SRUDB.dat is an ordinary ESE (Jet Blue) database. Most tables are named with a GUID; each GUID identifies a SRUM extension registered with the service.

GUIDPurpose
{D10CA2FE-6FCF-4F6D-848E-B2E99266FA89}Application Resource Use
{973F5D5C-1D90-4944-BE8E-24B94231A174}Network Data Usage
{DD6636C4-8929-4683-974E-22C046A43763}Network Connectivity
{FEE4E14F-02A9-4550-B5CE-5FA2DA202E37}Energy Usage
{D10CA2FE-6FCF-4F6D-848E-B2E99266FA8F}Push Notifications

The non-GUID table SruDbIdMapTable resolves the small integer AppId and UserId foreign keys in the data tables back to either an application path or a Windows SID.

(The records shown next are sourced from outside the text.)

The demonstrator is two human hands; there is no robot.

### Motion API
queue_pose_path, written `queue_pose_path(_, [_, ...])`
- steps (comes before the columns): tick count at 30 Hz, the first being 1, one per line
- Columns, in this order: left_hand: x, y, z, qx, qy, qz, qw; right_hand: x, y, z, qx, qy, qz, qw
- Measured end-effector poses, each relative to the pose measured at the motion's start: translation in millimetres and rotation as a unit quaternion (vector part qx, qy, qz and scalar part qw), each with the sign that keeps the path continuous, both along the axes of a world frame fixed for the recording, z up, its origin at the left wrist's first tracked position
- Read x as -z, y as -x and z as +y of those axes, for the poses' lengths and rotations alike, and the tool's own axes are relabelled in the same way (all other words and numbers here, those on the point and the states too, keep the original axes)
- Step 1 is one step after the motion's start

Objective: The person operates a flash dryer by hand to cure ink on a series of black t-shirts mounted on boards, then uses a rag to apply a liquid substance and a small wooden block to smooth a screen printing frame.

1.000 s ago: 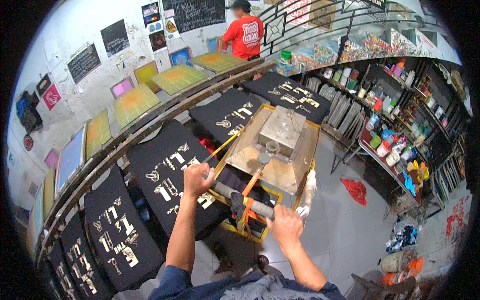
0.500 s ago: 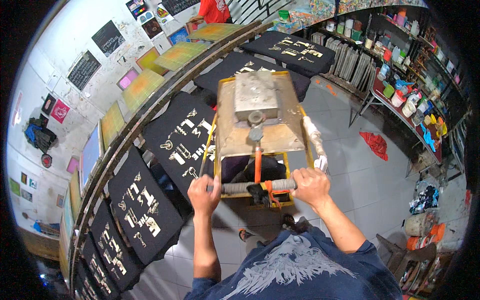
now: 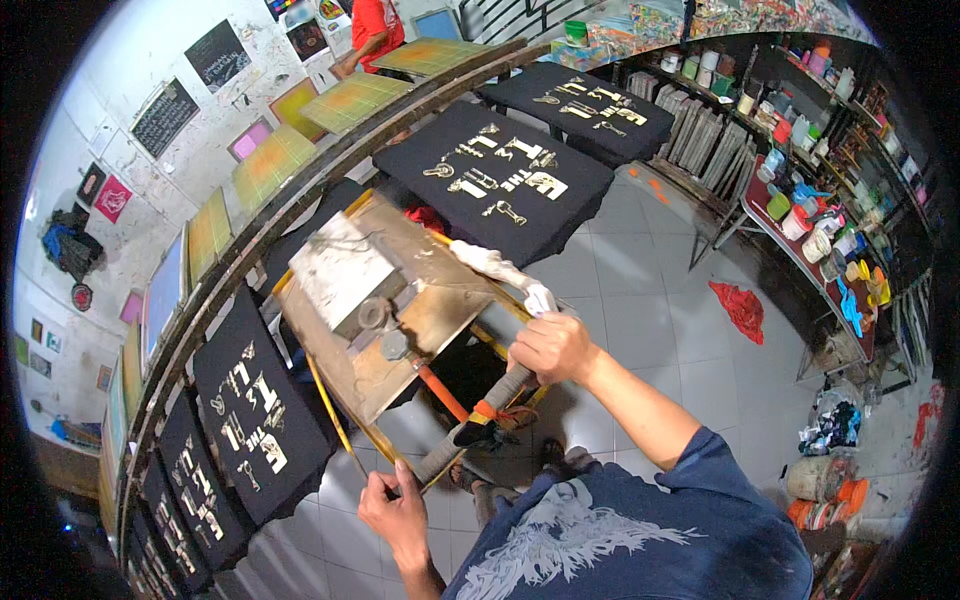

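My right hand [image 3: 550,348] is closed round the upper right end of a handlebar [image 3: 508,392] wrapped in grey cord. My left hand [image 3: 395,508] grips its lower left end. The bar belongs to a yellow-framed heater unit [image 3: 430,310] with a stained flat metal top. On that top sit a pale metal box [image 3: 342,268] and a gas regulator [image 3: 394,346] with an orange hose [image 3: 440,392] leading toward the bar. A white-wrapped cable [image 3: 492,266] runs along the right side. The unit is tilted to the left, partly over a black T-shirt lying on a board.
Black T-shirts with pale gold prints lie on boards in a curved row, one at left [image 3: 255,400], another ahead [image 3: 495,175]. Printing screens [image 3: 275,170] lean behind a rail. A table of pots [image 3: 790,250] stands right; a red cloth [image 3: 737,312] lies on the tiles. A person in red [image 3: 375,35] stands beyond.
The heater unit has swung to the left and turned, uncovering the printed shirt ahead. My left hand came lower and nearer, while my right hand shifted left. The person in red moved left.
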State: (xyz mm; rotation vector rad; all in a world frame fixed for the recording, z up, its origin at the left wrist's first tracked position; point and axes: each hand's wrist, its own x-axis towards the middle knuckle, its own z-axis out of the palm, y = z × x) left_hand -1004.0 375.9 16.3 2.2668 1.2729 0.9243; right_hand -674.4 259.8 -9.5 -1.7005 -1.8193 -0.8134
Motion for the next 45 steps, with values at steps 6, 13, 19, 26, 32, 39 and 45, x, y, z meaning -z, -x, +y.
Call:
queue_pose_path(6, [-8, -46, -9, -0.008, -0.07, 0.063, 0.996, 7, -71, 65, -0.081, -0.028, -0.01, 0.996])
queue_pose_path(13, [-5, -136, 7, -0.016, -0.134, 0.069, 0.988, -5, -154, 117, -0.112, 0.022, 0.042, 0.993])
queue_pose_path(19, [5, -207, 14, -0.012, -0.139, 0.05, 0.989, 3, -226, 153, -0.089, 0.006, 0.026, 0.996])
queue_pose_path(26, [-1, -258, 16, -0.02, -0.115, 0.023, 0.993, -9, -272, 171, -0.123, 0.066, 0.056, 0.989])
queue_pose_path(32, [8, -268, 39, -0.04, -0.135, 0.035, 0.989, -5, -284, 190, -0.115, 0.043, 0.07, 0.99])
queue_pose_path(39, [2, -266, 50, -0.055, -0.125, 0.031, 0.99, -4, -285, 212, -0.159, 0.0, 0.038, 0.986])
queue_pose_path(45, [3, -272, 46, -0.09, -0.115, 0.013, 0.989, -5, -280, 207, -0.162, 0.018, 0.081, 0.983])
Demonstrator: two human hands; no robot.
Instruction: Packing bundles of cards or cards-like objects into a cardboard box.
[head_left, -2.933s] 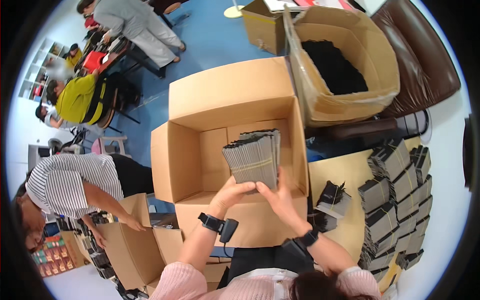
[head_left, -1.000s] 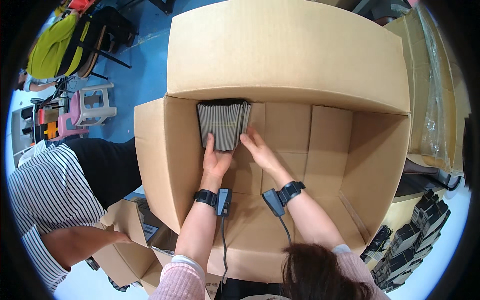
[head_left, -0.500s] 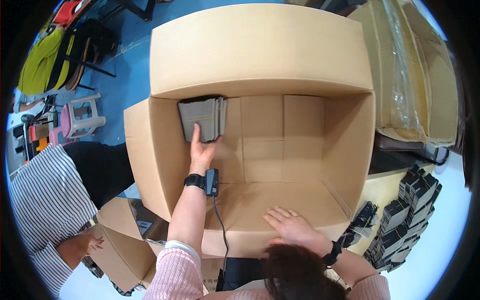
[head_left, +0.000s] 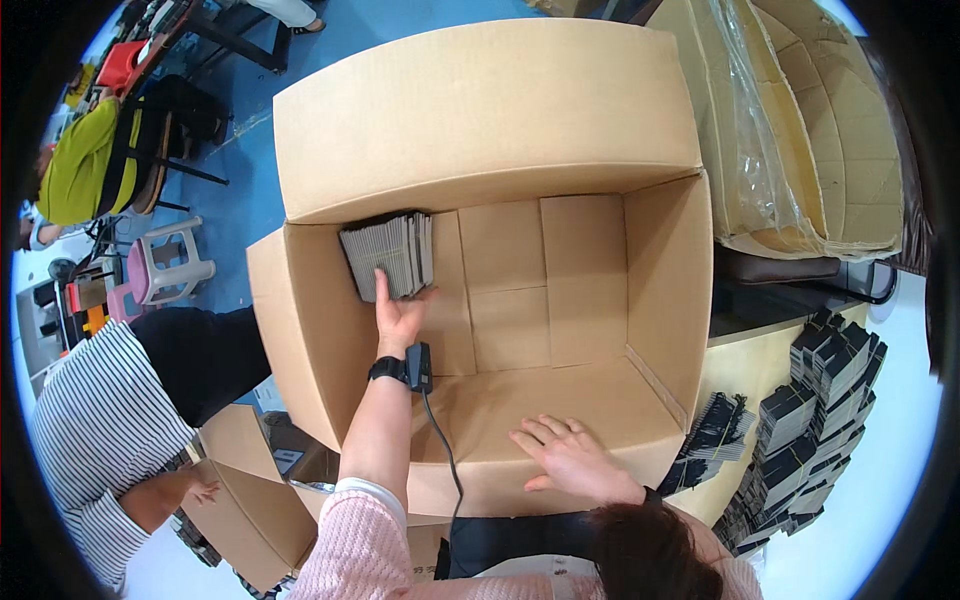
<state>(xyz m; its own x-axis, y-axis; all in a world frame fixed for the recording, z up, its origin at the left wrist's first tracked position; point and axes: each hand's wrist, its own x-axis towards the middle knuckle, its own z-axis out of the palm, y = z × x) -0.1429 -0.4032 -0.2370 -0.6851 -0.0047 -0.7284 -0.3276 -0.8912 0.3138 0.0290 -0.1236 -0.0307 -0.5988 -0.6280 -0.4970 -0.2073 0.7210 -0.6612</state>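
Observation:
A large open cardboard box (head_left: 584, 279) fills the middle of the head view. In its back left corner lies a bundle of grey card-like pieces with black edges (head_left: 387, 247). My left hand (head_left: 398, 314) holds this bundle at its near edge, with fingers pressed on it. My right hand (head_left: 566, 459) lies spread and open, palm down, on the box's front side, holding nothing.
An opened carton with clear tape (head_left: 840, 140) stands behind on the right. Stacked grey-and-black bundles (head_left: 812, 405) lie on a pale table (head_left: 738, 357). At left, a co-worker in stripes (head_left: 110, 400) reaches toward another carton (head_left: 245, 522). A seated person (head_left: 80, 160) and stools (head_left: 175, 260) are farther back.
The bundle went from being held up over the box into its back left corner. My right hand left the bundle and moved down to the box's front side; my left stays on it.

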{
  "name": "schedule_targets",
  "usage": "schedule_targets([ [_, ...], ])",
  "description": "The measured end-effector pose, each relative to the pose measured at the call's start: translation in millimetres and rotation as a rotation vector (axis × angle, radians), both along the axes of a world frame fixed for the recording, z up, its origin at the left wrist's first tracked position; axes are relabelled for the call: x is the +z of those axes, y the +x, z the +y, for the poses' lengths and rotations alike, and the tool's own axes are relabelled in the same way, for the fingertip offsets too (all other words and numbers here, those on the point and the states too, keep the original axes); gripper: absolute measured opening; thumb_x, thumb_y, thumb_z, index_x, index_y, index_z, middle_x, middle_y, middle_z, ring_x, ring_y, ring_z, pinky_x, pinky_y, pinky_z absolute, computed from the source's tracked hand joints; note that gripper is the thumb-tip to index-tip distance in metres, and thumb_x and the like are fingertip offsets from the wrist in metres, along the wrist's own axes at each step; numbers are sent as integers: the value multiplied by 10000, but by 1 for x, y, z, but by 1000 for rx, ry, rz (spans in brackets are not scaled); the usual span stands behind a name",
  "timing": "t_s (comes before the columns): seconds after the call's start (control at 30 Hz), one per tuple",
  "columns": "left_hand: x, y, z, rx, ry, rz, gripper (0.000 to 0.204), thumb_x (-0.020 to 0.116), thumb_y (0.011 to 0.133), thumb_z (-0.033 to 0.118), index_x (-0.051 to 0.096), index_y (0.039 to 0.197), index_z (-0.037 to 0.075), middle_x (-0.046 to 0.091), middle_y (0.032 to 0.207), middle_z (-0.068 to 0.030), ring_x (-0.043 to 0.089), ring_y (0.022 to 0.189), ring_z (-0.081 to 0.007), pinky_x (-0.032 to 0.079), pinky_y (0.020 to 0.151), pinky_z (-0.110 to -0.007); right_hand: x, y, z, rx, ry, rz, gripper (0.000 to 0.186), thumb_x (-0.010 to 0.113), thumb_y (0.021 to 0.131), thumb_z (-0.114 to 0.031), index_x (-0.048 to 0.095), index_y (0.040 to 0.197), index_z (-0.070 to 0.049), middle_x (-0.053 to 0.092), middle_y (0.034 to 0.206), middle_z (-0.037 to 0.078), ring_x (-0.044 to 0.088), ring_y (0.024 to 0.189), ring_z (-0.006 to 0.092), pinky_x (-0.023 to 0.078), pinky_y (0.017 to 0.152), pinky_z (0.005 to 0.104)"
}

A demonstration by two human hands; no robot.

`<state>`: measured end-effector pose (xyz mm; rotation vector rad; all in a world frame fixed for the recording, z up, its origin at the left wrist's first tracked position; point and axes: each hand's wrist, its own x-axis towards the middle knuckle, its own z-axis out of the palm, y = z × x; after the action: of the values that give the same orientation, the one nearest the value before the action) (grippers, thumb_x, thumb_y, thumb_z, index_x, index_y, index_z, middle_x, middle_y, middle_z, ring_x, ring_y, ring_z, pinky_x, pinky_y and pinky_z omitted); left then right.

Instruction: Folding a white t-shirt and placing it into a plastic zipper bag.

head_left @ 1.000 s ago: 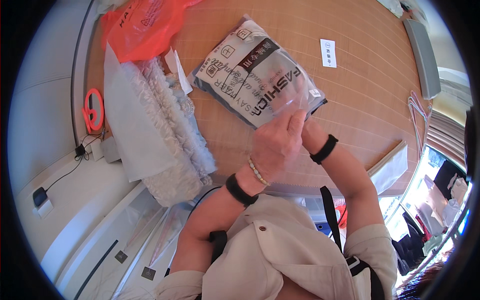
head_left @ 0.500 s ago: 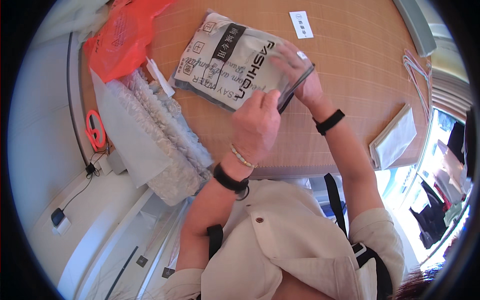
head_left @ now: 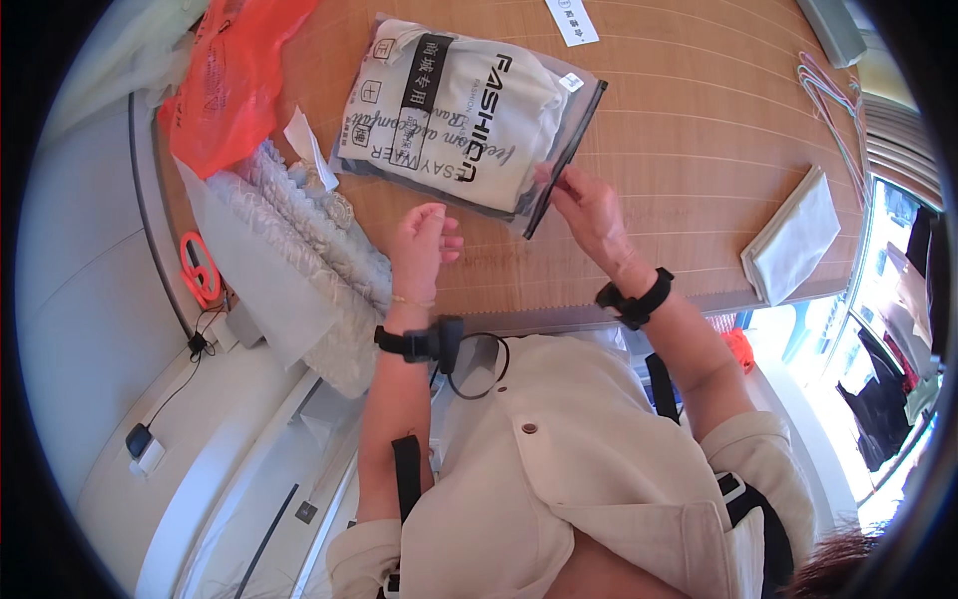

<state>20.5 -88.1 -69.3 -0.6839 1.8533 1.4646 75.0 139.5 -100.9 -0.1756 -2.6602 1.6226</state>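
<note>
A clear plastic zip bag (head_left: 444, 120) with black print lies on the table, a folded white garment visible inside it. Its dark zip edge (head_left: 569, 165) faces right. My right hand (head_left: 591, 215) pinches that edge near its lower end, thumb and fingers closed on it. Just below the bag's near side, my left hand (head_left: 424, 245) is apart from it and holds nothing, its fingers loosely curled and a little spread.
Left of the bag lie an orange-red plastic bag (head_left: 225, 85), rolled white lace fabric (head_left: 319, 265) and orange-handled scissors (head_left: 200, 270). A white card (head_left: 572, 20) lies at the far side. Folded pale cloth (head_left: 793, 235) and thin cords (head_left: 833, 100) are at right on the wooden table (head_left: 689, 130).
My left hand has come off the zip bag and moved left and nearer. My right hand has moved down along the zip edge. The bag lies flatter.
</note>
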Motion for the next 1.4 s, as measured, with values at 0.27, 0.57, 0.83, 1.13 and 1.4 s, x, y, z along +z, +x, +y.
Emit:
schedule_targets([
  [0.27,-47,-4,-20,342,444,-57,554,456,920,507,479,1187,21,576,1068,-122,596,941,-266,506,785,-397,8,-15,-26,-327,-901,-595,152,632,802,-119,620,890,3,605,709,44,549,568,97,415,474,218],
  [0.57,-62,-7,-25,481,679,-115,637,401,895,614,498,1126,28,555,1070,-120,556,978,-285,467,866,-465,-3,-46,-24,21,-760,-646,257,704,736,-226,567,740,-8,476,569,18,465,462,98,347,386,225],
  [0.83,-68,-7,-30,469,758,-137,748,326,876,682,490,1180,18,552,1108,-136,550,1017,-301,431,923,-486,-9,-64,-32,13,-826,-778,189,668,751,-154,594,784,17,472,566,-7,407,420,83,292,361,247],
  [1.13,-63,-13,-21,472,833,-116,794,411,827,710,460,1237,33,536,1182,-149,533,1077,-289,406,957,-465,-13,-60,-29,237,-996,-943,215,636,773,-77,599,961,20,498,583,-8,378,395,67,254,352,227],
  [1.4,-69,-10,-21,430,751,-67,475,558,886,471,527,1170,91,601,1088,-71,569,1014,-201,450,901,-401,-7,-57,-22,526,-97,48,228,578,663,-16,632,882,20,637,760,162,588,627,303,463,585,361],
])
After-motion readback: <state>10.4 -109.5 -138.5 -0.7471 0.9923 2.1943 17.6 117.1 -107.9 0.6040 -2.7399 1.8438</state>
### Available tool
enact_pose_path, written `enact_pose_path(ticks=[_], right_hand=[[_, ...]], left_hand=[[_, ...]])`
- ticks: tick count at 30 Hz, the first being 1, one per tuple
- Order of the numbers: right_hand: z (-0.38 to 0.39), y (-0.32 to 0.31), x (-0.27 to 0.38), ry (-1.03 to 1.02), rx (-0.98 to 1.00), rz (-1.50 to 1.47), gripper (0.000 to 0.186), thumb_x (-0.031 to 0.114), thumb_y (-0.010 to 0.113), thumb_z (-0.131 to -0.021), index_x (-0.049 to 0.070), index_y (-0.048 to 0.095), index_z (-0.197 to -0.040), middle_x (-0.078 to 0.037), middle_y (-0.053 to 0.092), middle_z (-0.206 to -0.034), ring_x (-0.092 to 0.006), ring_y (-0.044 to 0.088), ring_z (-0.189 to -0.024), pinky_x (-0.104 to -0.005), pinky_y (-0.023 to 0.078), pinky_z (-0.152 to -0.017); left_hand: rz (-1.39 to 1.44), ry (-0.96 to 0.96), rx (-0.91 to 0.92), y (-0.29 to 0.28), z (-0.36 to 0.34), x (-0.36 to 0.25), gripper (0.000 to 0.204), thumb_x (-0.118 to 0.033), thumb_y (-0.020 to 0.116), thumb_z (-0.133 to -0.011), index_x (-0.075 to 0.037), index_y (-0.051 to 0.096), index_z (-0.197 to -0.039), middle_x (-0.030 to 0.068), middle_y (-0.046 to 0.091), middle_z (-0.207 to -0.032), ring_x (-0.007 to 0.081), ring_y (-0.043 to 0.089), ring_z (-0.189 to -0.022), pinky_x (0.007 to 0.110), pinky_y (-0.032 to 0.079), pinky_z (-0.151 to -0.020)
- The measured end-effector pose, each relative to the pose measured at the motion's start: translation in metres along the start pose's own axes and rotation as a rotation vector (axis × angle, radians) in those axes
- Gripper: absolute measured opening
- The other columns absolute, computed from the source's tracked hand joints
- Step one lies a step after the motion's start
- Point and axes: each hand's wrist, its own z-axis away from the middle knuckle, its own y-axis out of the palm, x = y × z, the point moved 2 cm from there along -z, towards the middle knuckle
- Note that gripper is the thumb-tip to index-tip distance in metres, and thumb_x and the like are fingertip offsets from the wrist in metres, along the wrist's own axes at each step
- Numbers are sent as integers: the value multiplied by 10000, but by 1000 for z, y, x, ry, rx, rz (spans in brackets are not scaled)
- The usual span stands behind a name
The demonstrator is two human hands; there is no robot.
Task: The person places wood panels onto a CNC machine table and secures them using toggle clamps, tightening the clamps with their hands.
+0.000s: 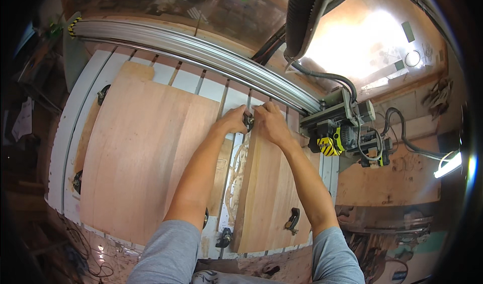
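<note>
Both my arms reach to the far edge of a slotted white machine bed point(103, 65). My left hand point(234, 120) is closed around a black hold-down clamp point(248, 121) in the gap between two wooden panels. Right beside it, my right hand point(271, 123) lies over the far left corner of the right wooden panel point(269, 193), its fingers bent in toward the clamp. What its fingertips grip is hidden. The larger left wooden panel point(136, 153) lies flat to the left of my left forearm.
A metal gantry rail point(196, 47) spans the bed behind my hands, carrying a spindle head point(329, 140) at right. Loose black clamps lie on the right panel point(292, 221) and near the front gap point(224, 237). More clamps point(103, 94) edge the left panel. A black hose point(302, 19) hangs above.
</note>
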Motion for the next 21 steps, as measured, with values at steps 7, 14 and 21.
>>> enact_pose_path(ticks=[7, 14, 21], right_hand=[[0, 11, -11, -43, 145, 215, 280, 39, 644, -764, 60, 725, -1031, -150, 600, -1060, -361, 558, -1026, -452, 506, -856], [3, 0, 3, -69, 54, 79, 283, 27, 590, -825, 79, 731, -1063, -147, 587, -1079, -355, 555, -1051, -444, 489, -905], [7, -1, -7, -88, 186, 229, 261, 50, 578, -851, 83, 734, -1058, -135, 585, -1094, -346, 554, -1064, -437, 478, -923]], left_hand=[[-10, 72, -4, 4, -3, -1, 666, -115, 851, -600, -43, 581, -1205, 141, 687, -1058, 294, 664, -1009, 384, 534, -878], [-68, 47, -59, 2, -2, -4, 656, -116, 827, -633, -39, 550, -1223, 146, 682, -1015, 299, 667, -977, 393, 531, -847], [-24, 67, -26, 6, -2, -4, 625, -135, 808, -656, -71, 546, -1220, 148, 685, -1024, 305, 670, -975, 392, 529, -848]])
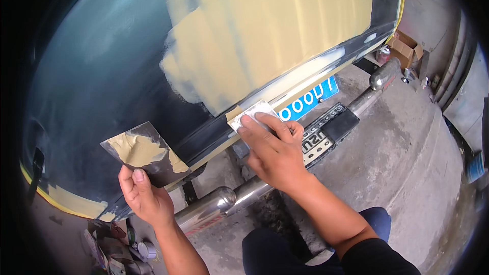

A dedicated post breaks down each table's columns.

How to use this site

Drop a SRUDB.dat file on the home page and the parser shows you every table, every column, and resolves application paths and user SIDs on the fly. Nothing is uploaded — everything runs locally in WebAssembly.

For deeper guides:

Frequently asked questions

What does SRUM stand for?
System Resource Usage Monitor. It's a Windows subsystem introduced in Windows 8 that records per-application CPU, network, and energy usage.
How far back does SRUM data go?
30 to 60 days for the short-term tables, up to a year for the long-term (LT) variants. Retention is governed by the Diagnostic Policy Service registry settings.
Does SRUM track URL or file paths?
No. SRUM tracks per-process byte counts and CPU cycles, not URLs, file paths, or screen content. Combined with browser history or filesystem timelines, however, it becomes very precise.
Can I disable SRUM?
Yes, by stopping the Diagnostic Policy Service (DPS). New rows stop being written but the existing SRUDB.dat is preserved until manually deleted. Most enterprise environments leave SRUM enabled.
What tools parse SRUDB.dat?
SrumECmd (.NET), srum-dump (Python), libesedb (C), and this browser-based tool (Rust → WebAssembly). See the dedicated parser comparison for details.